Look through the listing for the word "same". Copy each line that has it.
** RECORDS FOR THE EXERCISE follows **
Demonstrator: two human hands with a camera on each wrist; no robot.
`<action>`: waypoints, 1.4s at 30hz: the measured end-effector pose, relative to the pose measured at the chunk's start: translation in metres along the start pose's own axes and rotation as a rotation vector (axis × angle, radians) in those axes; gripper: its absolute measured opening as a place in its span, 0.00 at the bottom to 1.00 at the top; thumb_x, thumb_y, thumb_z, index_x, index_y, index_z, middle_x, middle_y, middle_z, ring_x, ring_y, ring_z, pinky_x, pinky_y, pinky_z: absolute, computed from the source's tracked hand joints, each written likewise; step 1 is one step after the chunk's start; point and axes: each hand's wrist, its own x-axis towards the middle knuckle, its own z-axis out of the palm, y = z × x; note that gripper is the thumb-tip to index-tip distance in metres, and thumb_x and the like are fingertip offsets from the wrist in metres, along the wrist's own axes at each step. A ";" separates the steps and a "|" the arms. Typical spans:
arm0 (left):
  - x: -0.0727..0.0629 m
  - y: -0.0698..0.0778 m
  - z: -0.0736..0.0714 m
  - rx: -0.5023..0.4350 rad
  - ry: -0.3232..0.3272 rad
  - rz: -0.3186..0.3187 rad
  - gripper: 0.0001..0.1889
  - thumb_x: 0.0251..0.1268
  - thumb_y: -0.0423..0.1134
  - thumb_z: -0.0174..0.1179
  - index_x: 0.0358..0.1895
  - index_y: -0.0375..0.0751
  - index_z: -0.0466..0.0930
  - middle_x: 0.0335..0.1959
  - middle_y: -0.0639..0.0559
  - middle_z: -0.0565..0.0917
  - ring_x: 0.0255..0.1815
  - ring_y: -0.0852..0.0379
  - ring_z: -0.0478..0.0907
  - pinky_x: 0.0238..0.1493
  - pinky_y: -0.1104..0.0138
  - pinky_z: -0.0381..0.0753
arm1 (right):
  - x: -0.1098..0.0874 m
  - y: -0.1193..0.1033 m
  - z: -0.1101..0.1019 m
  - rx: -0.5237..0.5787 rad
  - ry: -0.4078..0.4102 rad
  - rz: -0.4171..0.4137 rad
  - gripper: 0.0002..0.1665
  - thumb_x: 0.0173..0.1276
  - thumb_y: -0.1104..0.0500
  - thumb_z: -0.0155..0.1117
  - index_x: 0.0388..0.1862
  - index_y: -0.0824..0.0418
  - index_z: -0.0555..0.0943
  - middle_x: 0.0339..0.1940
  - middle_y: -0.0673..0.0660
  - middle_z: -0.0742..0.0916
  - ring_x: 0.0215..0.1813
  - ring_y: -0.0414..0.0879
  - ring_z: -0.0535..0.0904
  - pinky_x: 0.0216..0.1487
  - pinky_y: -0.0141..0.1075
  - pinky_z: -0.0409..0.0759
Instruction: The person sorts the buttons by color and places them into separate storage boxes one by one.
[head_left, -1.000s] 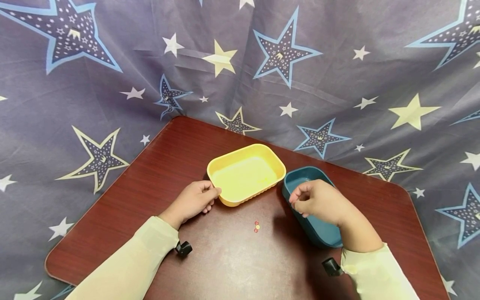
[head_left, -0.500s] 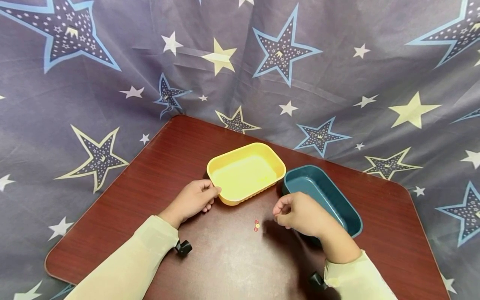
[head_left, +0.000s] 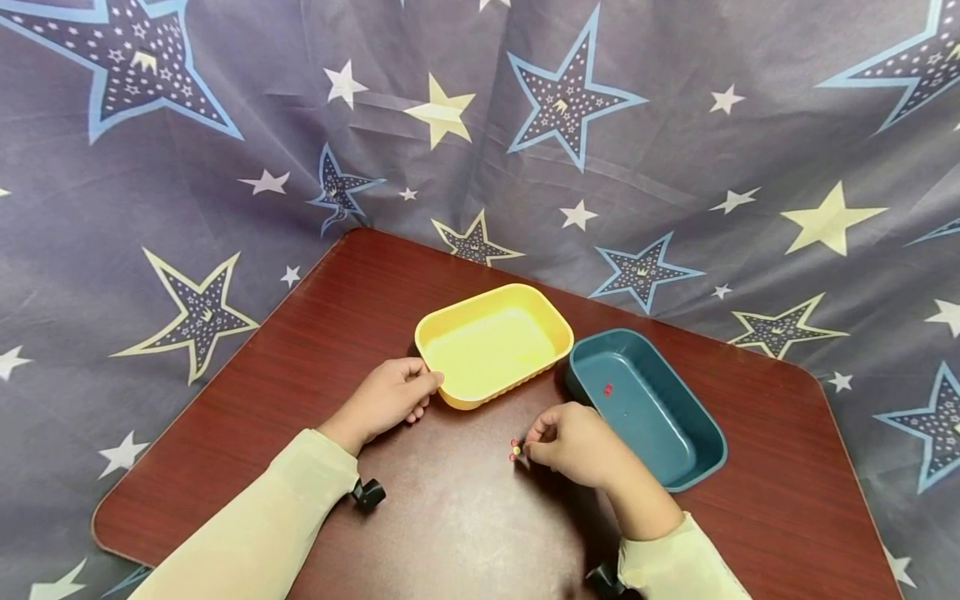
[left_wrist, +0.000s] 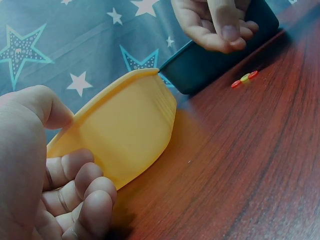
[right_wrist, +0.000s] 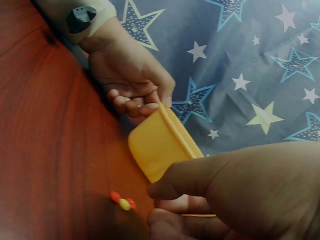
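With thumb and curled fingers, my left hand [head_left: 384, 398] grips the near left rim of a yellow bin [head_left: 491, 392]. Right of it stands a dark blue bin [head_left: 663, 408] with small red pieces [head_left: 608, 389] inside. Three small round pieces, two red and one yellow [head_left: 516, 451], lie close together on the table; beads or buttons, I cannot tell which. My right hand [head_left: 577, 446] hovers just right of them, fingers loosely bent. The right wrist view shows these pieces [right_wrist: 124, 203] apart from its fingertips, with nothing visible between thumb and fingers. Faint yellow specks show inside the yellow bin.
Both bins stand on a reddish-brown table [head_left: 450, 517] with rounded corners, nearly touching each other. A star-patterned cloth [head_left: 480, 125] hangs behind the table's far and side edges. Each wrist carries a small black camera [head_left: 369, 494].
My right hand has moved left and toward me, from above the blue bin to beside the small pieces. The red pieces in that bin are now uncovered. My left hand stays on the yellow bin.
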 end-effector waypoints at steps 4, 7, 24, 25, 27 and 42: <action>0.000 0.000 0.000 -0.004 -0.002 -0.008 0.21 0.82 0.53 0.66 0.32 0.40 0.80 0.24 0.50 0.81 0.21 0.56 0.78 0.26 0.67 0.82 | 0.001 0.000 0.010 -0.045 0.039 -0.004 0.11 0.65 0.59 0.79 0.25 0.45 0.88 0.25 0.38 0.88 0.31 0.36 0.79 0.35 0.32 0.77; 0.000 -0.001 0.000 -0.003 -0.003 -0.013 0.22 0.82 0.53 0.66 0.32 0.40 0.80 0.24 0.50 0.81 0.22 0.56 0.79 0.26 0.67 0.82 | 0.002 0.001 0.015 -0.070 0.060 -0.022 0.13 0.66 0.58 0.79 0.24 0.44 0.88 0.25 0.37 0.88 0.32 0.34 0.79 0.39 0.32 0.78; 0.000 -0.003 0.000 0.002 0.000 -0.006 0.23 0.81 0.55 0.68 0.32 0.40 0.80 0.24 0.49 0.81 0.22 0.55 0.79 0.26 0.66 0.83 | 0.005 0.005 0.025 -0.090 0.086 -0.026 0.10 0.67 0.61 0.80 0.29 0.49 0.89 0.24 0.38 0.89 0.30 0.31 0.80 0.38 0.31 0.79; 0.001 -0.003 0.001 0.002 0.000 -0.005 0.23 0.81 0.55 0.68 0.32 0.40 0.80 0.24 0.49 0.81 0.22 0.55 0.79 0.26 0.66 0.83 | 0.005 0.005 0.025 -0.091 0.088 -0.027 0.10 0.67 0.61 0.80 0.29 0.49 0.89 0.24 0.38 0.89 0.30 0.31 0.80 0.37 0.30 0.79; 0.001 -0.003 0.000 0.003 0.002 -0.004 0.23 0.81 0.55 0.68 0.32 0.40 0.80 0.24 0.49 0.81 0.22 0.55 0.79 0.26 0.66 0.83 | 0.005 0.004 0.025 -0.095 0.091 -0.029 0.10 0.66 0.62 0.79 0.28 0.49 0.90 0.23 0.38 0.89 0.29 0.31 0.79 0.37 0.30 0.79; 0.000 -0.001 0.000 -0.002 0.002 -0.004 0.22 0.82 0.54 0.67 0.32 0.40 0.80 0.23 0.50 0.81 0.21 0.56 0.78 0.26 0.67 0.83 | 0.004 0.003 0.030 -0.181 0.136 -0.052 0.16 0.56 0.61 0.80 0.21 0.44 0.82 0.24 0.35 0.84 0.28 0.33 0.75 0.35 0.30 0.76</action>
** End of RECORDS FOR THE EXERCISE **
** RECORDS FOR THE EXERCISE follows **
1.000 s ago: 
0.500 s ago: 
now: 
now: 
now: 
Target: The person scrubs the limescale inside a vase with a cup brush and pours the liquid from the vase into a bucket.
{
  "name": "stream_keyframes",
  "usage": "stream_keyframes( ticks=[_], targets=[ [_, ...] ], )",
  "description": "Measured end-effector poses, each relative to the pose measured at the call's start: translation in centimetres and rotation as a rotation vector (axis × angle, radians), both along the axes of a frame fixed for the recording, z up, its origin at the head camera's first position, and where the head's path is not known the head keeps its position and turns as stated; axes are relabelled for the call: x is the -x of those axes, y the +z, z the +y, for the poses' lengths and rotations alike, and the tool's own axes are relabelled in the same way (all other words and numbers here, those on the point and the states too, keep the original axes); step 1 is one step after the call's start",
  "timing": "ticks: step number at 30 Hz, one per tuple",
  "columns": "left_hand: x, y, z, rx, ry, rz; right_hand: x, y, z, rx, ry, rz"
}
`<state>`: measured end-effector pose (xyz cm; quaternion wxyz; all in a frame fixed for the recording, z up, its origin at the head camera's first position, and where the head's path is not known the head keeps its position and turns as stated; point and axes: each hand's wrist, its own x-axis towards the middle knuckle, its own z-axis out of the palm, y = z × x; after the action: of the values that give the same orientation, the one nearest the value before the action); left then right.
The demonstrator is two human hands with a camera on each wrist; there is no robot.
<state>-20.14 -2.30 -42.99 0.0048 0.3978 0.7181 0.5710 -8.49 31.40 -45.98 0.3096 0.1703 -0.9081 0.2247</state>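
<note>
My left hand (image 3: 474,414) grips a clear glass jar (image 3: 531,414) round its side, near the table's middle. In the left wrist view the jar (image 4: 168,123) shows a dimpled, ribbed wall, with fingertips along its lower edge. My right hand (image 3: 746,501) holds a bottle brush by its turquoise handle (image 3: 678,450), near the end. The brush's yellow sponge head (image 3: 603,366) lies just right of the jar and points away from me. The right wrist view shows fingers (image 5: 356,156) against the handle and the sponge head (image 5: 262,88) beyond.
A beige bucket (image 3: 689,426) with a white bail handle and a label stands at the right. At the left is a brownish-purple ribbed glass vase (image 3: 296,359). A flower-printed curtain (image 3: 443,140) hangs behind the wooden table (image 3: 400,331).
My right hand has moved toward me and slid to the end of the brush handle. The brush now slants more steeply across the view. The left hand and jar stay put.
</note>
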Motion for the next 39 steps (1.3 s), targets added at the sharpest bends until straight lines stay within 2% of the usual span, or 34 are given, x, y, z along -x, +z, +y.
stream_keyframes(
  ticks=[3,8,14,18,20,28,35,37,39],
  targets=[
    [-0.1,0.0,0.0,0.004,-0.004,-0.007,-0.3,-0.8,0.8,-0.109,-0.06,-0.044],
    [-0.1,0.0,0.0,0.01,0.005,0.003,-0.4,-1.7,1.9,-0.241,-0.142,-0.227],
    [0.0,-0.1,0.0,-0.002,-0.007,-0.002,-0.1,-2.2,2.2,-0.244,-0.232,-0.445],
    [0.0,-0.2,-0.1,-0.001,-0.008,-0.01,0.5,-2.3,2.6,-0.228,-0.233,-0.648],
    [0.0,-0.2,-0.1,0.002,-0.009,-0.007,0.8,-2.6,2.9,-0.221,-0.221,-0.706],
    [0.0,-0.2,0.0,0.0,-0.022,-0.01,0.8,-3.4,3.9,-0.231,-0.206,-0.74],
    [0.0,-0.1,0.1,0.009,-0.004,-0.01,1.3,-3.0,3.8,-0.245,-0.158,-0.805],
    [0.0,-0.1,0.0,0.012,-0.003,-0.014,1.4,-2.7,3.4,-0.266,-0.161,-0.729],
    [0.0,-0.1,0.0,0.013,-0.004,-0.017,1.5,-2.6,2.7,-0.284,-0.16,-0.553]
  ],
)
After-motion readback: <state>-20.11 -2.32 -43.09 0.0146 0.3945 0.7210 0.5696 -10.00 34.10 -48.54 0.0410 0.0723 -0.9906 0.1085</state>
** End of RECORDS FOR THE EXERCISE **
> _SOLUTION TO THIS PROBLEM_:
  "description": "Measured end-effector poses, each relative to the pose measured at the call's start: translation in centimetres and rotation as a rotation vector (axis × angle, radians), both along the axes of a frame fixed for the recording, z up, its origin at the head camera's first position, and where the head's path is not known the head keeps its position and turns as stated; axes are relabelled for the call: x is the -x of those axes, y the +z, z the +y, for the poses' lengths and rotations alike, and the tool's own axes are relabelled in the same way (all other words and numbers here, those on the point and the states too, keep the original axes); step 1 is one step after the call's start",
`<state>`: measured end-effector pose (xyz cm; quaternion wxyz; all in a frame fixed for the recording, z up, its origin at the head camera's first position, and where the head's path is not known the head keeps its position and turns as stated; point and axes: each hand's wrist, its own x-axis towards the middle knuckle, its own z-axis out of the palm, y = z × x; after the action: of the values that give the same orientation, the one nearest the value before the action); left then right.

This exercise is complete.